Princess Guinevere has come to Camelot to wed a stranger: the charismatic King Arthur. With magic clawing at the kingdom’s borders, the great wizard Merlin conjured a solution–send in Guinevere to be Arthur’s wife . . . and his protector from those who want to see the young king’s idyllic city fail. The catch? Guinevere’s real name–and her true identity–is a secret. She is a changeling, a girl who has given up everything to protect Camelot.
To keep Arthur safe, Guinevere must navigate a court in which the old–including Arthur’s own family–demand things continue as they have been, and the new–those drawn by the dream of Camelot–fight for a better way to live. And always, in the green hearts of forests and the black depths of lakes, magic lies in wait to reclaim the land. Arthur’s knights believe they are strong enough to face any threat, but Guinevere knows it will take more than swords to keep Camelot free.

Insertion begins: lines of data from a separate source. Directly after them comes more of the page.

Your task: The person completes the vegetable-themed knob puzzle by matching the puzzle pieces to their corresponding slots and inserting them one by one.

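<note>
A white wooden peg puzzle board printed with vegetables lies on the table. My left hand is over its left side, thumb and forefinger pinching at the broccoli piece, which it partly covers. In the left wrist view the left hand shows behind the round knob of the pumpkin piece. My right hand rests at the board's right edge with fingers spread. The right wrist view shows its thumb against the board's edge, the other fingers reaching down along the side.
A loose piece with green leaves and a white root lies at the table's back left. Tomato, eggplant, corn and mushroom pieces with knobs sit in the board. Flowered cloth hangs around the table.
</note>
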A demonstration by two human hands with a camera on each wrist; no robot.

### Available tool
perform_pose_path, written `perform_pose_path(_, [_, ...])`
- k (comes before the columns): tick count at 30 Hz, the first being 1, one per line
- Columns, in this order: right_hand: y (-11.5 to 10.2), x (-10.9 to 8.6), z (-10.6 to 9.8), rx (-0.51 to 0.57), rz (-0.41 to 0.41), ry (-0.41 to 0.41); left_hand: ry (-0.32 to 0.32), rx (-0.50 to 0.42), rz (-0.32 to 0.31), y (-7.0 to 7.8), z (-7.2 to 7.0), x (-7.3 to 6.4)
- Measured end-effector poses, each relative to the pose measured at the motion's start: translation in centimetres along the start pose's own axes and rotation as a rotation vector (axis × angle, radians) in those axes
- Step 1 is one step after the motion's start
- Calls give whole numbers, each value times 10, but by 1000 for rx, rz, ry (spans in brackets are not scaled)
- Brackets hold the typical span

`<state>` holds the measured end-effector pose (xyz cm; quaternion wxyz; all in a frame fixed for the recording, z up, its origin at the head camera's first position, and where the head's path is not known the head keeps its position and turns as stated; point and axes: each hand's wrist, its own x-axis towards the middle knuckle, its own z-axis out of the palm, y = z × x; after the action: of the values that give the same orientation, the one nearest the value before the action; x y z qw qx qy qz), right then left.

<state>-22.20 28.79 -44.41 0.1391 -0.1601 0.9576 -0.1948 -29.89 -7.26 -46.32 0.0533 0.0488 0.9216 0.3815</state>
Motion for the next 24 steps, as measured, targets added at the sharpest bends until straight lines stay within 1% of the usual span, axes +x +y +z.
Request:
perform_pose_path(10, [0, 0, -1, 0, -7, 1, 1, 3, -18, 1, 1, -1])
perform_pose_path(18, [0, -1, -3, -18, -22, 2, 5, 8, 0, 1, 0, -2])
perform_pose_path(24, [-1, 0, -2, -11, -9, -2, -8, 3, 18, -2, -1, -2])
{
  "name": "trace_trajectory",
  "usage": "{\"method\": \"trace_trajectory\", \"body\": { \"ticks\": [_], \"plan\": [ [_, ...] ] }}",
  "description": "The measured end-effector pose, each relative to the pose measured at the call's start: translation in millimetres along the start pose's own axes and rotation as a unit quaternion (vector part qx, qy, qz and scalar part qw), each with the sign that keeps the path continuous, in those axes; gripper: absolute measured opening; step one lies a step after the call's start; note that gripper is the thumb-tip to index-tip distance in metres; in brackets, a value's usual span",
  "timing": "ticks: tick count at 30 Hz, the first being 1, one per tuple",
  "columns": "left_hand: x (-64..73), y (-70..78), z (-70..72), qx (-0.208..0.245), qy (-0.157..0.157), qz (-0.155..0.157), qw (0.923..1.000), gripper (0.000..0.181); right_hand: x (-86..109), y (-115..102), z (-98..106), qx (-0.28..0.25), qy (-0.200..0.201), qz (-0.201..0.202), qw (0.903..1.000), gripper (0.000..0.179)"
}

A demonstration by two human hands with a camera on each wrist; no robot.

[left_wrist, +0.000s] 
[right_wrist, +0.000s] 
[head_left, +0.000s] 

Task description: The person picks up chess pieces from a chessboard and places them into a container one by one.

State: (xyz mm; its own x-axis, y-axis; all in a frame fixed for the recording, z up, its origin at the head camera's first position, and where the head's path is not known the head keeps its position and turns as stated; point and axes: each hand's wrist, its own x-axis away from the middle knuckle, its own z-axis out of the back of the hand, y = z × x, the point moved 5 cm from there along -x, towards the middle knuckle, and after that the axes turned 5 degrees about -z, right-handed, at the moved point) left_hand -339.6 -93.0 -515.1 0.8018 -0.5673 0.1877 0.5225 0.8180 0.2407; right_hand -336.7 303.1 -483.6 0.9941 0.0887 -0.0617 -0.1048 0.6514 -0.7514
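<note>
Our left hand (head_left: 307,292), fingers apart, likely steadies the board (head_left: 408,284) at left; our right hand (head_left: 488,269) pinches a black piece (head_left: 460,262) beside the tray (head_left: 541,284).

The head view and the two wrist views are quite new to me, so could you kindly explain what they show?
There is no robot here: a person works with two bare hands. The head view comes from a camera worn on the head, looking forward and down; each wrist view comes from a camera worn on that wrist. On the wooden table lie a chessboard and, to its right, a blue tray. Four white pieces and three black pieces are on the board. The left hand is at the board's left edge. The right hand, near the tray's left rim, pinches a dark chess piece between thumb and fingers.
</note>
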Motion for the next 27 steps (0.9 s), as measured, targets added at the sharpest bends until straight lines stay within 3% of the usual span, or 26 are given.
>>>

Deadly jousts, duplicitous knights, and forbidden romances are nothing compared to the greatest threat of all: the girl with the long black hair, riding on horseback through the dark woods toward Arthur. Because when your whole existence is a lie, how can you trust even yourself?
Synopsis taken from Goodreads. Add to your shelves here.
I buddy read this with a friend over the course of one day. We were messaging back and forth with theories (some right, some wrong, some still unanswered). As we both know the Arthur cannon well, it was a lot of fun to theorise about how certain elements came in. This is a book I full recommend reading with a friend for the theorising.
It’s a unique take on the story, and I really liked that Arthur knew about the deception, because it means that there isn’t a power imbalance in their relationship. Any relationship development between them, therefore, is healthy, as they both know she isn’t the real Guinevere (the number of times I’ve spelt that wrong!) Plus it means she has someone she can trust with her secrets.
The knot magic is so much fun – and with such clear consequences. I love magic without boundaries so that it doesn’t feel like a caster can do anything.
The beginning was a little slow, and the writing felt a bit young so I thought it was going to be Lower YA. After a few chapters, the writing felt older and stronger, and the plot picks up after about five chapters, but I was a little worried about it being a disappointment at the start. However, I kept going and found myself really enjoying it.
This is based on Arthurian legend, so anyone with even the slightest of knowledge of the body of mythology knows about a certain character’s “badness”. I found it very interesting that this character was portrayed as good and loyal to Arthur, and I liked that. I was expecting a slow turn to bad across the trilogy as he became disillusioned – a powerful arc based on Arthur being human and making mistakes.
However, that didn’t happen, and he was just hat-change evil at the last moment. There was no set up and, because I knew he’s cannonically bad, it wasn’t an emotional surprise and lacked weight. It felt as if it was a “plot twist” relying on people knowing that this is cannon, so just accepting it.
It’s two small niggles, hence the missing half star, but overall I really loved this book and I’m excited for the next entry this November.